The President told military officers of the Guyana Defence Force gathered for their annual conference that he was fed up with “hypocritical lectures” from the USA, accusing it of being the biggest drug-consuming country in the world; of having a failed border system; of inefficient law enforcement that is unable to stop tons of drugs entering the country, and much more. He complained that US direct assistance to Guyana to fight drug trafficking was about US$20,000 per year, less than the annual salary of a permanent secretary.
What so upset the President as to warrant such a vituperative verbal attack on a friendly benefactor, especially at a time when the Head of the Presidential Secretariat was gratefully receiving essential civil defence equipment such as Guyana never dreamt of purchasing for its beleaguered flood-prone coastal communities?
Most of all, it was the US Department of State’s International Narcotics Control Strategy Report which criticised the Administration’s unimpressive underperformance in countering narco-trafficking.
The most recent report indicated that Guyana’s law enforcement agencies seized only a minuscule portion of the cocaine and that their inability to control their borders allowed traffickers to transport narcotics with little resistance.
According to the report, also, despite Guyana’s having promulgated its own National Drug Strategy Master Plan and being a party to various international conventions and agreements, it failed to pass and implement additional legislation to meet its obligations and that investigating and prosecuting money-laundering cases has not been a priority for law enforcement agencies.
Minister of Home Affairs Clement Rohee admitted that after certain distractions he was “now focused” on addressing the deficiencies which exist in the law enforcement agencies, especially those that are engaged in the fight against drugs.

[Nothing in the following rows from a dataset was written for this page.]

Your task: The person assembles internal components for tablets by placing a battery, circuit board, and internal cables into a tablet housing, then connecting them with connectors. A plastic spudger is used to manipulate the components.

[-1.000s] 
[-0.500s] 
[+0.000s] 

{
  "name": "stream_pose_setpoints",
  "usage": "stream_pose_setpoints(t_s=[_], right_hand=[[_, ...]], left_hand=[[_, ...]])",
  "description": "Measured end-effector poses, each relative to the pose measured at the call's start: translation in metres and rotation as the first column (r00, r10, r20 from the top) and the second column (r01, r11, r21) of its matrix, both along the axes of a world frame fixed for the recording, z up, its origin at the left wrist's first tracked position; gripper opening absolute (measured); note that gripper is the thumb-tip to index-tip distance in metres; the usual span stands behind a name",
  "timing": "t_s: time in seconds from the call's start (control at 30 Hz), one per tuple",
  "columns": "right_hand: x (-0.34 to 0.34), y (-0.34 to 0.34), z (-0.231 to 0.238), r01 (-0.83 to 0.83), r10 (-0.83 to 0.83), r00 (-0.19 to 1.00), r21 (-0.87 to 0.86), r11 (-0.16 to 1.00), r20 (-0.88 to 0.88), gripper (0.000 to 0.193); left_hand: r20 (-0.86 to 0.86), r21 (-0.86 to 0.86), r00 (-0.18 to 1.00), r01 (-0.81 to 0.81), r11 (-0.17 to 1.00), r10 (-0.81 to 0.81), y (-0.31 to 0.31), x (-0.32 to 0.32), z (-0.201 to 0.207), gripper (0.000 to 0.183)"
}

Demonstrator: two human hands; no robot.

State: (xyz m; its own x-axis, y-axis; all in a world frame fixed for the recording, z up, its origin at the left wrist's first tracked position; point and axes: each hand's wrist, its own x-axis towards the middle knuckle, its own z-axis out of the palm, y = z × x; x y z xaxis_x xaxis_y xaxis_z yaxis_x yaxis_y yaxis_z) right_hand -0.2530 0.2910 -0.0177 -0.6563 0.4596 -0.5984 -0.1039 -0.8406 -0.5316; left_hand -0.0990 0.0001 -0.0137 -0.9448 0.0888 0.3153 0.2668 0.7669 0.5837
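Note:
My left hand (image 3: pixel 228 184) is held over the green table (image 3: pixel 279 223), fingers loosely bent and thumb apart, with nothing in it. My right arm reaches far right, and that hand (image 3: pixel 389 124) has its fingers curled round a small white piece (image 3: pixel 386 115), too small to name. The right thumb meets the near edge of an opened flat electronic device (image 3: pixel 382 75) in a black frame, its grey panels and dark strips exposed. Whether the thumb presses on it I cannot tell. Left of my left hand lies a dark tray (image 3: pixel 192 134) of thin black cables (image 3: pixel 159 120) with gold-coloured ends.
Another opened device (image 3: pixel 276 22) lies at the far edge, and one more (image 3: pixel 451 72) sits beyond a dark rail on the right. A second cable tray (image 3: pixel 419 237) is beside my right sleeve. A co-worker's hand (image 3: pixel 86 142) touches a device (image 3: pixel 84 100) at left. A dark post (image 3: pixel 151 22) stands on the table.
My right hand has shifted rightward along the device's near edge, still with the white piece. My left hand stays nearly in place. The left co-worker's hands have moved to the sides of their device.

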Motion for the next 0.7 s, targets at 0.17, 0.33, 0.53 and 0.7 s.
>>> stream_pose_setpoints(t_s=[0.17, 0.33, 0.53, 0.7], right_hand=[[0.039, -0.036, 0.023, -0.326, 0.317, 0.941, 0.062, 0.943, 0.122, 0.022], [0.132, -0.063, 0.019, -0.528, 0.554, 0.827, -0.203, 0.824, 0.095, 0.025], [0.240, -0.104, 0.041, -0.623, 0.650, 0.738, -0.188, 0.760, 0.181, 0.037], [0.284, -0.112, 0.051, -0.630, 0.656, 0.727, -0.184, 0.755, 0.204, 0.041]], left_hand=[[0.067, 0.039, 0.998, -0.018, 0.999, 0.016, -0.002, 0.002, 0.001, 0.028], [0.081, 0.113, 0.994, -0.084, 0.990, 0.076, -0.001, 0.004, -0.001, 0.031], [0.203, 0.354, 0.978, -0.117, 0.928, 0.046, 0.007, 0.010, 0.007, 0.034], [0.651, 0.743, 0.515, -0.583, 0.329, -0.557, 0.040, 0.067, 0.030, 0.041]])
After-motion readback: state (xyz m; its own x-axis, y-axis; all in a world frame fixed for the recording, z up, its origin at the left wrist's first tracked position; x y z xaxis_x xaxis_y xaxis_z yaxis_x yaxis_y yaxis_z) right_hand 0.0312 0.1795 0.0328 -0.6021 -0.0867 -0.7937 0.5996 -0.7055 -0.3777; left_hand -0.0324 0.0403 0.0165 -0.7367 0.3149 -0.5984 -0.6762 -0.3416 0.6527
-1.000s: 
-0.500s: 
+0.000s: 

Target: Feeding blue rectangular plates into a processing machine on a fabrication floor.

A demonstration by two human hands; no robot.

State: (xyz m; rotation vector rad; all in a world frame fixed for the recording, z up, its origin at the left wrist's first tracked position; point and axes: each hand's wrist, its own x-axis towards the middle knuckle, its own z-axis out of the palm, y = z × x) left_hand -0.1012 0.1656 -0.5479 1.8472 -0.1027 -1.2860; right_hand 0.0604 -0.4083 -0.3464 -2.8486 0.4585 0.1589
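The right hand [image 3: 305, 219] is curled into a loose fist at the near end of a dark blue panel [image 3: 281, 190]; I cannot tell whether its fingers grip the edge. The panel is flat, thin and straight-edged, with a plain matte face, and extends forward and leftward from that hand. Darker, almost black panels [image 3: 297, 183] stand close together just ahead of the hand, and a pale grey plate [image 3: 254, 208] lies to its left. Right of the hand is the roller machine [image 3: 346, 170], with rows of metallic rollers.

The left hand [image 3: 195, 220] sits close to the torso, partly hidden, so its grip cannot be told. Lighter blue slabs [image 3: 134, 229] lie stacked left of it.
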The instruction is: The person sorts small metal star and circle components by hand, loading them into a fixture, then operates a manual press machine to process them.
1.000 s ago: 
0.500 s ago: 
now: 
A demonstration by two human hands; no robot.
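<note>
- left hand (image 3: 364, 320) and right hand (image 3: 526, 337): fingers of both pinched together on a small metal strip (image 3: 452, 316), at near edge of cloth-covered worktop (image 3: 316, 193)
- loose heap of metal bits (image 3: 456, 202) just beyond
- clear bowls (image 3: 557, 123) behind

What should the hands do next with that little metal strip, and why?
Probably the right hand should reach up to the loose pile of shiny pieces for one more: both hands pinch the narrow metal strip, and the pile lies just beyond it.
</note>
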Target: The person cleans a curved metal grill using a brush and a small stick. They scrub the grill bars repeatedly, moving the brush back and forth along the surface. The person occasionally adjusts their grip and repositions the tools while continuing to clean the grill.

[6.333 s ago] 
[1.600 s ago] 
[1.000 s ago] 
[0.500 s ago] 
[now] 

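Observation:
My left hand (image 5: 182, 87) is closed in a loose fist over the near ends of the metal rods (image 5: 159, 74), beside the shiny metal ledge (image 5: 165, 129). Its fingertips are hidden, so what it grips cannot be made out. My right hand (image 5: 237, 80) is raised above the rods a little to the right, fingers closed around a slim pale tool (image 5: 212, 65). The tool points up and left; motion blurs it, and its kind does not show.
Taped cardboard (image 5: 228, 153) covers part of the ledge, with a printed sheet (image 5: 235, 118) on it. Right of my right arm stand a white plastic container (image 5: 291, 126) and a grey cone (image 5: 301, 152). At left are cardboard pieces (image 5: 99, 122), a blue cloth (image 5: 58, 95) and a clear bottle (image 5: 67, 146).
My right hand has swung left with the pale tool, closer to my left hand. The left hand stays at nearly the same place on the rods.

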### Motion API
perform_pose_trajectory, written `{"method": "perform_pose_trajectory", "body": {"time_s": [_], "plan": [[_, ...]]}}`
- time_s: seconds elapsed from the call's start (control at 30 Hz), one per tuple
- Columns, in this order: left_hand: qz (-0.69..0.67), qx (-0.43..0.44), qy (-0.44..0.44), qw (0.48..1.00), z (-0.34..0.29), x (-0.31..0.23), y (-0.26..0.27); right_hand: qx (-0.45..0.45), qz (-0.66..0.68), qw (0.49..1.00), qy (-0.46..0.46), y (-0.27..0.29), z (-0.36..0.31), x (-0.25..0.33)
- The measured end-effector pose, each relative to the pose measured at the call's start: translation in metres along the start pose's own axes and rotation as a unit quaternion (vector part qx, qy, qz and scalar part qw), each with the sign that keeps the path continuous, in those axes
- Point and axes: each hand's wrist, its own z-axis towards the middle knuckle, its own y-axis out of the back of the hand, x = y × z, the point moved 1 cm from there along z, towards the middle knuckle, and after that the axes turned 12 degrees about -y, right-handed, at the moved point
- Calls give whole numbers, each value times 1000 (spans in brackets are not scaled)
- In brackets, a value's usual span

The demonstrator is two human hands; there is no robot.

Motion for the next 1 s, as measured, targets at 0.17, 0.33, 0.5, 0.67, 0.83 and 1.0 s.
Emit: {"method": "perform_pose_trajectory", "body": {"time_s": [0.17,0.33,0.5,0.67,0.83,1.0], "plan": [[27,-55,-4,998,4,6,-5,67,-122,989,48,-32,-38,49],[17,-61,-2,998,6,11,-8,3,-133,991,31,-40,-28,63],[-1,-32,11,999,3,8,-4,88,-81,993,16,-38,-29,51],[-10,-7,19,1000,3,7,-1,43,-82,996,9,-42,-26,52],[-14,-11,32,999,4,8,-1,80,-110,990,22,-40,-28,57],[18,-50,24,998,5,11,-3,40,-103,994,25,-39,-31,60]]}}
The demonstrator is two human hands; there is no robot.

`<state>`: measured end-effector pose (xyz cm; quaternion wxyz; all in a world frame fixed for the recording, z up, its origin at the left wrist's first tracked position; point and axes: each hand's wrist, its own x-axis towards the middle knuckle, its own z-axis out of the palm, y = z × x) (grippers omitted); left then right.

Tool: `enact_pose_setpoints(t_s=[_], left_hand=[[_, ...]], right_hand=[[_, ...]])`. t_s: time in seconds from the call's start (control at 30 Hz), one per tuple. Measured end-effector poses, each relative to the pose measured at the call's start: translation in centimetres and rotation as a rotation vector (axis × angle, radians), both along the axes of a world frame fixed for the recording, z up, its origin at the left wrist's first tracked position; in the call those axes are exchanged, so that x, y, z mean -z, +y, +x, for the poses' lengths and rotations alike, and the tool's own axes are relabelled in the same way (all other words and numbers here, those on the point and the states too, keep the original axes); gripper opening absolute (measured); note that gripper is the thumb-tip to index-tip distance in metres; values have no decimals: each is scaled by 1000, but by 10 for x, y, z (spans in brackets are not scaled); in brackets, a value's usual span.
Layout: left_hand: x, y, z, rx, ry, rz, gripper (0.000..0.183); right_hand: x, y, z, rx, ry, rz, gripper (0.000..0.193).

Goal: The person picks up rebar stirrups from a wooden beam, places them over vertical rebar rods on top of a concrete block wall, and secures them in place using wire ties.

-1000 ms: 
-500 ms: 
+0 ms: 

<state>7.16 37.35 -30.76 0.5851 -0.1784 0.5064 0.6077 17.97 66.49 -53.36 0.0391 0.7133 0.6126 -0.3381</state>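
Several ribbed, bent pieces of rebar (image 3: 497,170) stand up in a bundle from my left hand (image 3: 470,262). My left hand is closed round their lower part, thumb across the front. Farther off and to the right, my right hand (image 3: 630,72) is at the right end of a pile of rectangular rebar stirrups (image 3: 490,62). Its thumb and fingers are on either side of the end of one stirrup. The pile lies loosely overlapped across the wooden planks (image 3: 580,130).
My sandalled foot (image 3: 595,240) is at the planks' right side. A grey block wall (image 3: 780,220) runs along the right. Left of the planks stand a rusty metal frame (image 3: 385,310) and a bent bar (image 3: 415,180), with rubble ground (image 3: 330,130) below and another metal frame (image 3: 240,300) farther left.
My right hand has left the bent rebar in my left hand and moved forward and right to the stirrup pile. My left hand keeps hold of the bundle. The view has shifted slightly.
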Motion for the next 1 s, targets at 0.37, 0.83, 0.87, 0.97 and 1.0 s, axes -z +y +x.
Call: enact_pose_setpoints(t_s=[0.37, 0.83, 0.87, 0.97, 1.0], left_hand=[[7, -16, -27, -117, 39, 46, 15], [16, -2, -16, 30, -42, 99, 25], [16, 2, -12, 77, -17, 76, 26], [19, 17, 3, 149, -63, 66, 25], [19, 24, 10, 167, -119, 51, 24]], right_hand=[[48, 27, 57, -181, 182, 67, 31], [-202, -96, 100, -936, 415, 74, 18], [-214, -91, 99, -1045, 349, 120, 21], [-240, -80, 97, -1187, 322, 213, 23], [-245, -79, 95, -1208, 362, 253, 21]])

Much of the achievement about which the minister boasts in implementing the National Drug Strategy Master Plan, however, is mere paperwork – identifying local funding sources; signing and ratifying international agreements and conventions; strengthening health and family life education; and computerising the Immig-ration and Criminal Investigation Depart-ments. This is mere housekeeping and suggests that serious fieldwork is still to start. Why should it take nearly two years to appoint a co-ordinator and establish a secretariat for the master plan? What change has there been in the organisation of the tiny, low-level, police counter-narcotics unit and the variation of its predictable pattern of programmed day trips to nearby marijuana fields? How has the badly understaffed Customs Anti-Narcotics Unit been re-organised to prevent narcotics from entering the country? Given the dizzy speed at which Cricket World Cup legislation has passed through the National Assembly, how much more effort is required to pass enabling legislation to counter money-laundering and narco-trafficking?
Although Mr Rohee seems to have convinced himself that illegal narcotics are “stuck somewhere and can’t move because of the vigilance of the law enforcement agencies,” the reality is different. Trinidad and Tobago, the UK, the USA and other countries continue to report seizures of cocaine originating in Guyana and make arrests of Guyanese wanted for trafficking. These things simply do not happen here because it is felt that “the political will” does not exist to combat narcotics trafficking.
Instead of spewing rhetoric, the Administration needs to consider whether the US Department of State’s assertions are substantially correct or false. It also needs to start to sincerely implement its counter-narcotics strategy. Just as the USA gratuitously provided civil defence resources, it can also provide counter-narcotics support if the administration demonstrated the “political will” to combat trafficking. Vilifying a foreign government for calling attention to an international problem will not change the situation.